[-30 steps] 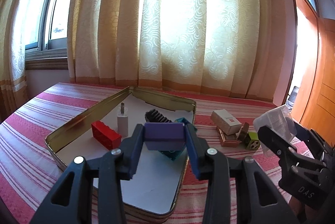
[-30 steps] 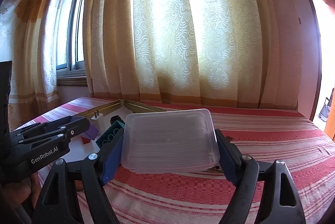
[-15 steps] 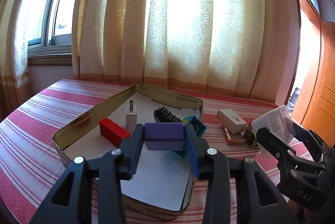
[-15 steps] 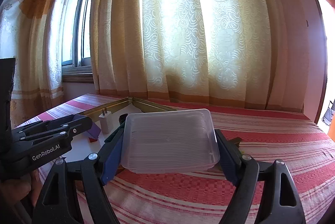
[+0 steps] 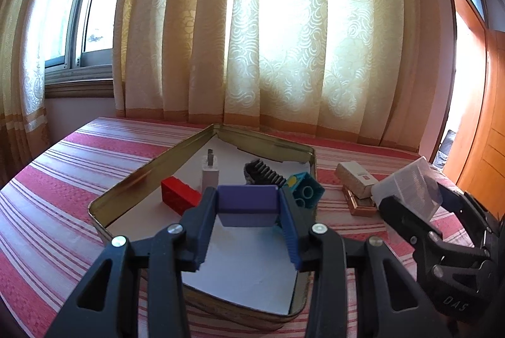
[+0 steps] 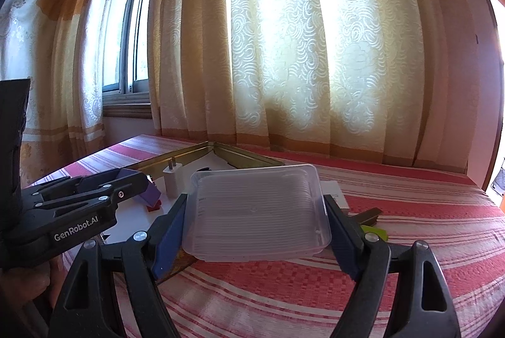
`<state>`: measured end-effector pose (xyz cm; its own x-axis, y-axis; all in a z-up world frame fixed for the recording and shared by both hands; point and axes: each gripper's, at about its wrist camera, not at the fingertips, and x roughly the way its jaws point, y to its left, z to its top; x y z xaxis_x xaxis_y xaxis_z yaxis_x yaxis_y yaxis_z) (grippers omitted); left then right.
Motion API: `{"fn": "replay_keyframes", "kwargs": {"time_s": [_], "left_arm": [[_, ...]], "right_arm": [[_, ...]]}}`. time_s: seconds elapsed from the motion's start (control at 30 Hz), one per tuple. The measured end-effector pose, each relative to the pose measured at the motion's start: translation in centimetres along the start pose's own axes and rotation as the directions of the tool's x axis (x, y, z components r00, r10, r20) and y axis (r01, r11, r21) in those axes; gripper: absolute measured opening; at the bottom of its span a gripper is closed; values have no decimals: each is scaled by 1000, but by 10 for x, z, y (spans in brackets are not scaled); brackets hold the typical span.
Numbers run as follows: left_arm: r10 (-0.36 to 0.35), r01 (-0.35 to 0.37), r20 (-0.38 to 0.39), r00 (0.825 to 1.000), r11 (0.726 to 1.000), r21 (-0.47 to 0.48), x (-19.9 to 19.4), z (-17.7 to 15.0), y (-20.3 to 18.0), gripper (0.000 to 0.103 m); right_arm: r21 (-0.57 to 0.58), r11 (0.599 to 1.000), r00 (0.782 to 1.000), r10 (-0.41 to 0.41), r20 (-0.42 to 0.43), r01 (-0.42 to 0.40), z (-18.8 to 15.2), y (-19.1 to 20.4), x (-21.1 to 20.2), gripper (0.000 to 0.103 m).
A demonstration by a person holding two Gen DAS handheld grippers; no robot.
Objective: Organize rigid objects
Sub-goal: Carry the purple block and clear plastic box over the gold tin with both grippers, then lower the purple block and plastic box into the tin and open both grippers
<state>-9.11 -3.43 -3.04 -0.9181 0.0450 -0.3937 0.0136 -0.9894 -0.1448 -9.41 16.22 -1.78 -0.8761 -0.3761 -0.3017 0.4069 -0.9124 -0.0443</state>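
Observation:
My left gripper (image 5: 247, 208) is shut on a purple block (image 5: 247, 202) and holds it above the near part of a gold metal tray (image 5: 142, 177). In the tray lie a red brick (image 5: 178, 194), a white charger plug (image 5: 210, 175), a black comb-like piece (image 5: 263, 172) and a teal block (image 5: 304, 189). My right gripper (image 6: 255, 211) is shut on a clear plastic box (image 6: 257, 211), held above the striped cloth right of the tray. The box also shows in the left wrist view (image 5: 410, 189).
A white carton (image 5: 355, 177) and a copper-coloured case (image 5: 359, 203) lie on the red striped tablecloth right of the tray. A yellow-green piece (image 6: 374, 232) sits behind my right fingers. Curtains and a window stand behind the table.
Both grippers have risen and tilted slightly, so the tray and table sit lower in view. Both grips are unchanged.

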Motion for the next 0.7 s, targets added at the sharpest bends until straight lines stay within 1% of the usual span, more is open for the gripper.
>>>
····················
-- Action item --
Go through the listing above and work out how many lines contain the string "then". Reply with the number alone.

-- Response area --
2